Pizza « napolitaine » au smoked meat, plat de chou-fleur au doenjang et fromage de Charlevoix, tacos au boudin, à la courge et à la pomme du Québec… Bienvenue à Montréal, où nous avons « un appétit pour l’étonnant » !

Le 1er novembre, plus de 200 membres de l’industrie des métiers de bouche – chefs, sommelières, restaurateurs, journalistes, chercheuses et autres – se sont réunis au Centre PHI à l’occasion de l’évènement Tous dans la même assiette, qui en était à sa troisième année.

Il a beaucoup été question de l’identité culinaire de la métropole, qui a plus que jamais une volonté de se positionner comme capitale gourmande d’Amérique du Nord sous l’impulsion de l’Office montréalais de la gastronomie (OMG), créé en 2021.

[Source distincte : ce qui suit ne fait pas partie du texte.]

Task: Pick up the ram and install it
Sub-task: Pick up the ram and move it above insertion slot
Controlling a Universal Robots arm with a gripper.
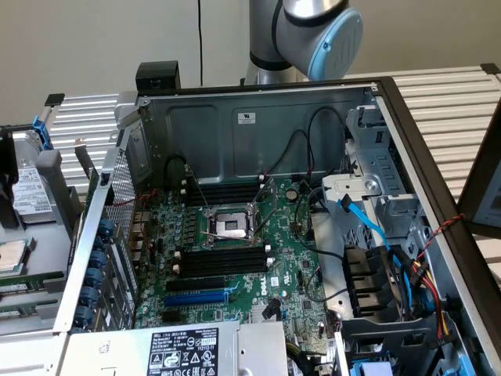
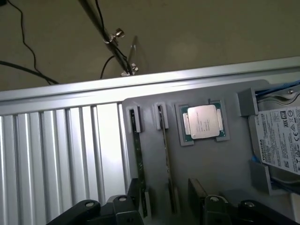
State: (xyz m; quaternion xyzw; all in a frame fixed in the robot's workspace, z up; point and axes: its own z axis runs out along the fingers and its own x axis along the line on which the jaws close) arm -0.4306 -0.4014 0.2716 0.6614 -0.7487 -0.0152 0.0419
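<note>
Now hand (image 2: pixel 166 199) wide open above gray tray (image 2: pixel 220 164); tray holds ram (image 2: pixel 165 154), second stick (image 2: pixel 137 154), CPU (image 2: pixel 203 122), hard drive (image 2: pixel 281 136).

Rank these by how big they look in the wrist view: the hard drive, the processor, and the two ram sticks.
1. hard drive, though partly cropped.
2. processor.
3. ram stick nearer the processor and farther ram stick: edge-on slivers that look alike, so tied. Longer than the processor, but far thinner.

Computer case (image 1: pixel 235 133), processor (image 2: pixel 203 122), hard drive (image 2: pixel 281 140)
</note>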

Montréal est une ville où on mange vraiment bien. Cela ne fait plus aucun doute et notre réputation nous suit maintenant un peu partout dans le monde. Mais Montréal est aussi une ville un peu rebelle et allergique aux étiquettes (et aux étoiles !). Les tentatives de circonscrire la foisonnante identité culinaire de la métropole se soldent généralement davantage par une liste de pratiques, d’attitudes et de philosophies que par une énumération de plats précis.

PHOTO ALAIN ROBERGE, ARCHIVES LA PRESSE

Évidemment, le smoked meat vient à l’esprit lorsqu’on parle de Montréal.

Certes, nous avons quelques emblèmes bien concrets comme le bagel, la viande fumée et les épices à steak de Montréal, entre autres, mais ce qui ressort avant tout est la diversité, l’ouverture, la créativité, la bonne ambiance, le côté décontracté et décomplexé de notre gastronomie, entre autres.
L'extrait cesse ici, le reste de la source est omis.